Rik Koncel-Kedziorski , UW post-doc. SAGE is an algorithm for learning sparse representations of text you can read more about it here. In this paper, we propose three advancements for entity linking. Firstly, expanding acronyms can effectively reduce the ambiguity of the acronym mentions. We develop a model to identify ideological cues in political text. Hence, language is purposeful and strategic.

Jeju Island, Korea abstract bibtex paper slides We present a statistical model for canonicalizing named entity mentions into a table whose rows represent entities and whose columns are attributes or parts of attributes. He is a research scientist at DeepMind. The Utility of Text: People write everyday — articles, blogs, emails — with a purpose and an audience in mind. The system builds upon the morphological analyzing capabilities of MeCab to incorporate finer details of classification such as politeness, tense, mood, voice attributes, and more. Mining user stances or viewpoints from these forums has been a popular research topic. Maarten Sap , UW Ph.

Yanchuan Sim, Noah A. However, most current work does not address an important problem: The full system achieves a competitive F-score 0.

dani yogatama thesis

We introduce a generative model positing latent topics and cross-cutting positions that gives special treatment to person mentions and opinion words. We demonstrate in experiments that our method has promising results on both micro-level and macro-level stance prediction.

CoMeT | Speaker Profile

Jeju Island, Korea abstract bibtex paper slides We present a joint probabilistic model of who cites whom in computational linguistics, and also of the words they use to do the citing. A basic Python script that handles compiling of LaTeX and related files. We evaluate our model and its components on two datasets collected from political blogs and sports news, finding that it outperforms a simple agglomerative clustering approach and previous work.

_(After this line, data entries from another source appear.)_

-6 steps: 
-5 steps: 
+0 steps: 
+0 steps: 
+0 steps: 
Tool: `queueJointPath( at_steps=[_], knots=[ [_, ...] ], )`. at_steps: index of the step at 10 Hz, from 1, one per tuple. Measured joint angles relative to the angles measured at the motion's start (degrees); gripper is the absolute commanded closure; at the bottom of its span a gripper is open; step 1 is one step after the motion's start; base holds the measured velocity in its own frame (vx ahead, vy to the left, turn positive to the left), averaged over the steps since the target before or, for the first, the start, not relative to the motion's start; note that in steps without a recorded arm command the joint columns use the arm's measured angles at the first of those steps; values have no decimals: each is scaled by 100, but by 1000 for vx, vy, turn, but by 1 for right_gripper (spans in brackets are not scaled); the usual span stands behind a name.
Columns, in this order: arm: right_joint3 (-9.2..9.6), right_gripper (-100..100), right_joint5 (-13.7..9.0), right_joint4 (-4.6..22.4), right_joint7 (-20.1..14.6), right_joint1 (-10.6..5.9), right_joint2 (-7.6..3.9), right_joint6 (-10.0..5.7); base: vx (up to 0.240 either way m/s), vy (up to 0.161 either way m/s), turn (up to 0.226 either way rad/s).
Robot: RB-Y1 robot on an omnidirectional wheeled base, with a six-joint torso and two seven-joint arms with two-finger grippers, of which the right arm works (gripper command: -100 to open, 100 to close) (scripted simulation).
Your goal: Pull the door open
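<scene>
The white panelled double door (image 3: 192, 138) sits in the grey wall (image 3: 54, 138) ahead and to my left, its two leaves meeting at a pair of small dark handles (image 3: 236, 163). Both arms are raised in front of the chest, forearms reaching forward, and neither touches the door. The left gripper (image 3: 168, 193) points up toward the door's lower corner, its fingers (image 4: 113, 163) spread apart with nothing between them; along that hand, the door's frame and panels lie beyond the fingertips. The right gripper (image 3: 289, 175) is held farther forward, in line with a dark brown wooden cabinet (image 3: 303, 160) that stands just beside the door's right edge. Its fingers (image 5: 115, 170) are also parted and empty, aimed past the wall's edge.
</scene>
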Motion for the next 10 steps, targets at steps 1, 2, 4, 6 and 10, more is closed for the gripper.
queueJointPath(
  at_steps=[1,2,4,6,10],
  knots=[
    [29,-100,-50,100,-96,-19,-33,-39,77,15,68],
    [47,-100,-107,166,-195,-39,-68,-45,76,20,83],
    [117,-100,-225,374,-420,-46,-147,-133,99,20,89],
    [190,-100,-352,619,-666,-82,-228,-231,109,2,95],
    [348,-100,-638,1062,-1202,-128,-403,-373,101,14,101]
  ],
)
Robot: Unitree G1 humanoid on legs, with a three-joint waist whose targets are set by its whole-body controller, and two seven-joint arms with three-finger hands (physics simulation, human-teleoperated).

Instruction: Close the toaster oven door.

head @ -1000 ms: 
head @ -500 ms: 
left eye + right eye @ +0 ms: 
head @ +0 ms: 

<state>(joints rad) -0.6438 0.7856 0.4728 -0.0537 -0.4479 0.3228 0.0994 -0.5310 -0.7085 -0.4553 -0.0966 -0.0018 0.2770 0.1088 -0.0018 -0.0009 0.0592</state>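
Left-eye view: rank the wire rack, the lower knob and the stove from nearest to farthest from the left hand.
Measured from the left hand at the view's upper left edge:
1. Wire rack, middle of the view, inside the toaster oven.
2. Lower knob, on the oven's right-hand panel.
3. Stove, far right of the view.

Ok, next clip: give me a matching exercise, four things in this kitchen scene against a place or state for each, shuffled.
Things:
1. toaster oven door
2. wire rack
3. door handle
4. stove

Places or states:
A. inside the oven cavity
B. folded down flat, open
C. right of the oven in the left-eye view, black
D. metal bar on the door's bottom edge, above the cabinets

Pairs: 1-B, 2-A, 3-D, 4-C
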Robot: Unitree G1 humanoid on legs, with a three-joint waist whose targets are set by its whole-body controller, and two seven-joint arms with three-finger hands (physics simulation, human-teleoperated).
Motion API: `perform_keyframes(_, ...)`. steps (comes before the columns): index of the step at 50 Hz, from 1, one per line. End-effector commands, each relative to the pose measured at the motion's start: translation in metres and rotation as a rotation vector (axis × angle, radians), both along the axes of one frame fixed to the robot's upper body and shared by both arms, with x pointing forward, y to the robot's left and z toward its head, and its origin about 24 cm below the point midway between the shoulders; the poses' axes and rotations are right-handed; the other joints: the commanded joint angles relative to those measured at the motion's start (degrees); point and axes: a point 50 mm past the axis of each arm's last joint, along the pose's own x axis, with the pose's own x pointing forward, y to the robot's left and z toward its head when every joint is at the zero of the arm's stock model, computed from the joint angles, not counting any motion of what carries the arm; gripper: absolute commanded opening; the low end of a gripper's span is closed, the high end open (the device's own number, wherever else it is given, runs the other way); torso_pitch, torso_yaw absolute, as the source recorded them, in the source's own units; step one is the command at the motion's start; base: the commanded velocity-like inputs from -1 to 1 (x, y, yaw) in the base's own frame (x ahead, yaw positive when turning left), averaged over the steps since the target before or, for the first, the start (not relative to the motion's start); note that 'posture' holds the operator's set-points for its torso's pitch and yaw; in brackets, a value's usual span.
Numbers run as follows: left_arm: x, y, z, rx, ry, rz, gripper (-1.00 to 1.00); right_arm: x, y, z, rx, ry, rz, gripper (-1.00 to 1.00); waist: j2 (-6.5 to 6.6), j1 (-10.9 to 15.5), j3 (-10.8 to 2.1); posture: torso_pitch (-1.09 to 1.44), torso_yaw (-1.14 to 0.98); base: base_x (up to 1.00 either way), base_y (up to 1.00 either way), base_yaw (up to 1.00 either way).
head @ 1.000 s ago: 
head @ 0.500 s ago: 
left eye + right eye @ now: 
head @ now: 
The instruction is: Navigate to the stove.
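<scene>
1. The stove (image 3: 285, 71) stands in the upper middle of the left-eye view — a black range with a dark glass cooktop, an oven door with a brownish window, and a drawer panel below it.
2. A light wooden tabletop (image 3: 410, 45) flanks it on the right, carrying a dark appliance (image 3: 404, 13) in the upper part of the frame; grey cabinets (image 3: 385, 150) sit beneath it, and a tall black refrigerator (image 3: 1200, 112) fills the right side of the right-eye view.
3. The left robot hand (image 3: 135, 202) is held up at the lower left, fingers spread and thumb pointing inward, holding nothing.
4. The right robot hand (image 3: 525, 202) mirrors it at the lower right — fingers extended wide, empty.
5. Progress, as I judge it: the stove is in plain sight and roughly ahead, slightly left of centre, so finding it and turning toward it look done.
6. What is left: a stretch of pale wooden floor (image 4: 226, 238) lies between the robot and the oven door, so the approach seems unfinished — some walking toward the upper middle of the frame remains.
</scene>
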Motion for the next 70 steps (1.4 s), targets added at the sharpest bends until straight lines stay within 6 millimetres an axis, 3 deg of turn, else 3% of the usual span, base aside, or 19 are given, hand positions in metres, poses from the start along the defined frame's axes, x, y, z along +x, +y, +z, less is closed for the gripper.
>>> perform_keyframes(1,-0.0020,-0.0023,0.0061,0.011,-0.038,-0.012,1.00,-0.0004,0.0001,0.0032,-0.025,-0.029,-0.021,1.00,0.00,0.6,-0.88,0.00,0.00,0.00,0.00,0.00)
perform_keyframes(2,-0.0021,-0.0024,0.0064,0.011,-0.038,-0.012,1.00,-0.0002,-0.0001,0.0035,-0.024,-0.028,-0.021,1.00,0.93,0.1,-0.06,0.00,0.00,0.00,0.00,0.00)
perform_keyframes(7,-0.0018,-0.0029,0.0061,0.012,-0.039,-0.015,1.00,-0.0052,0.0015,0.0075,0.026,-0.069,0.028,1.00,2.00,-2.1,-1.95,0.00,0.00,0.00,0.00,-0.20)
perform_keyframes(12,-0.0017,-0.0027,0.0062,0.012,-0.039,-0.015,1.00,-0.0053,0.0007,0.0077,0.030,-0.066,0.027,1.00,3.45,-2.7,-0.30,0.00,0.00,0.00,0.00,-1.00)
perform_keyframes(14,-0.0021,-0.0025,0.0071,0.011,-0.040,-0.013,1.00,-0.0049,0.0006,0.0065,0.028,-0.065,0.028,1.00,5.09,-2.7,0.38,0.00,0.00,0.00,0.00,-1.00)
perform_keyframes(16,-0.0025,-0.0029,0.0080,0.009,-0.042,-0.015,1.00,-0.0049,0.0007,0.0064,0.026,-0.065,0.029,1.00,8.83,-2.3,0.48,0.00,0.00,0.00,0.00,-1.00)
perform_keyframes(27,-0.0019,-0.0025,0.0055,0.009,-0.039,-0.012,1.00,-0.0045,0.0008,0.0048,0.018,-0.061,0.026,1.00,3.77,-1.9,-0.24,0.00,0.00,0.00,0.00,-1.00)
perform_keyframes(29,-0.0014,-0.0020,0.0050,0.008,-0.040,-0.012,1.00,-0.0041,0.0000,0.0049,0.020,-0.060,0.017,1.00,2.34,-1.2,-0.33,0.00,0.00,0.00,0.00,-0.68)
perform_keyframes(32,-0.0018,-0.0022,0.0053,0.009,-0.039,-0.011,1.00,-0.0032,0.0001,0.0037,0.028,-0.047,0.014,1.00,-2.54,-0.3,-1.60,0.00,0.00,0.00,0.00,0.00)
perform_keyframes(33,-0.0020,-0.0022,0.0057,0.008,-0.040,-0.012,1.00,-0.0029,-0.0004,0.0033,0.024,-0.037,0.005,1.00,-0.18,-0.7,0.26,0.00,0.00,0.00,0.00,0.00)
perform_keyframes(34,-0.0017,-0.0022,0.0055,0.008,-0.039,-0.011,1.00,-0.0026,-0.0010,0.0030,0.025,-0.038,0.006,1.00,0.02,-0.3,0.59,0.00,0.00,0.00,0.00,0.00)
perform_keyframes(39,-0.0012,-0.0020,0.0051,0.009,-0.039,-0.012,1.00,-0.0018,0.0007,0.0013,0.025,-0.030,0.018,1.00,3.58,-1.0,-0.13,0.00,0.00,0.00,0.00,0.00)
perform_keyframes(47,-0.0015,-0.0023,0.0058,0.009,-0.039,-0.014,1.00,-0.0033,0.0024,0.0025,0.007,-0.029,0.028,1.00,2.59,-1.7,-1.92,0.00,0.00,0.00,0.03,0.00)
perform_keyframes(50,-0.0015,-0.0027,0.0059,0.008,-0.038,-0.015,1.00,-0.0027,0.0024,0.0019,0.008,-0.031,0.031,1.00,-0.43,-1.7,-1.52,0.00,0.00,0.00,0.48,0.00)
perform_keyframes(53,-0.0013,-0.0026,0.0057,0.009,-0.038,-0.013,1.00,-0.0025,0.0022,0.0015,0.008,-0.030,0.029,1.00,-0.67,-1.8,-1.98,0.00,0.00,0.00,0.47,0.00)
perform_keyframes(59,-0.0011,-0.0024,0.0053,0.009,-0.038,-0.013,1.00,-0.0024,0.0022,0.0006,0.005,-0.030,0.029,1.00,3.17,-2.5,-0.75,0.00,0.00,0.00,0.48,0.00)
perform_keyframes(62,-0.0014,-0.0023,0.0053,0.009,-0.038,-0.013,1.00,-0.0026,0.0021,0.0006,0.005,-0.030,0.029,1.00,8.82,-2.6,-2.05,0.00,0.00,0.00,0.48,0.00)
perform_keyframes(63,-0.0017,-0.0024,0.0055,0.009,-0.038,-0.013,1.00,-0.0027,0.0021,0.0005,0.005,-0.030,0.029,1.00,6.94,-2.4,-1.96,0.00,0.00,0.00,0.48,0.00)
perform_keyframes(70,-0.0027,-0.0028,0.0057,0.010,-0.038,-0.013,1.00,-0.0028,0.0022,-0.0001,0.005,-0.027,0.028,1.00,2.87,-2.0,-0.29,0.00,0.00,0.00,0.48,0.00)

People write everyday — articles, blogs, emails — with a purpose and an audience in mind. In our selection strategy, an informative and diverse set of instances are selected for effective disambiguation.

Gregory Diamos – Et In Arcadia Ego

Hao PengUW Ph. Yanchuan Sim, Bryan R. Sarah DreierUW post-doc. He is a research scientist at DeepMind.

Current research has treated the above as disjoint problems. Furthermore, according to our error analysis, quite some errors are caused due to the different Wikipedia version is used, which hinder our system to show significant better performance.

dani yogatama thesis

Vancouver, BC, Canada abstract bibtex paper supplementary Online debate forums are important social media for people to voice their opinions and debate with each other.

We introduce a probabilistic dan of some of the important aspects of that process: The results show that Barack Obama, John McCain and Mitt Romney did indeed make substantively significant rhetorical shifts away from the ideological extremes after securing their parties’ presidential nominations. Nathan Schneider defended his Ph. The social attributes of an author thwsis influence and bias his language production; while authors are motivated to evoke responses from his audience. Extensive past work in quantitative political science provides a framework for empirically modeling the decisions of justices and how they relate to text.


He is a research scientist at Google. To accomplish this, we infer ideological cues from a corpus of political writings annotated with known ideologies.

hi. i am yanchuan.

Lastly, topic modeling is used to model the semantic topics of the articles. He is an assistant professor at the University of California at Berkeley.

dani yogatama thesis

Transductive learning from a few seeds and a collection of mention tokens combines Bayesian inference and conditional estimation. Variants of our model lead to improved predictive accuracy of citations given texts and texts given authors.

Jungo KasaiUW Ph. We apply a domain-informed Bayesian HMM to infer the proportions of ideologies each candidate uses in each campaign. SmithJing Jiang. David Bamman defended his Ph.

LTI PhD Thesis Defense: Dani Yogatama

I2R-NUS team submitted two results with the full system and the partial system for diagnosis purpose. Nikita HaduongUW Ph. Rik Koncel-KedziorskiUW post-doc.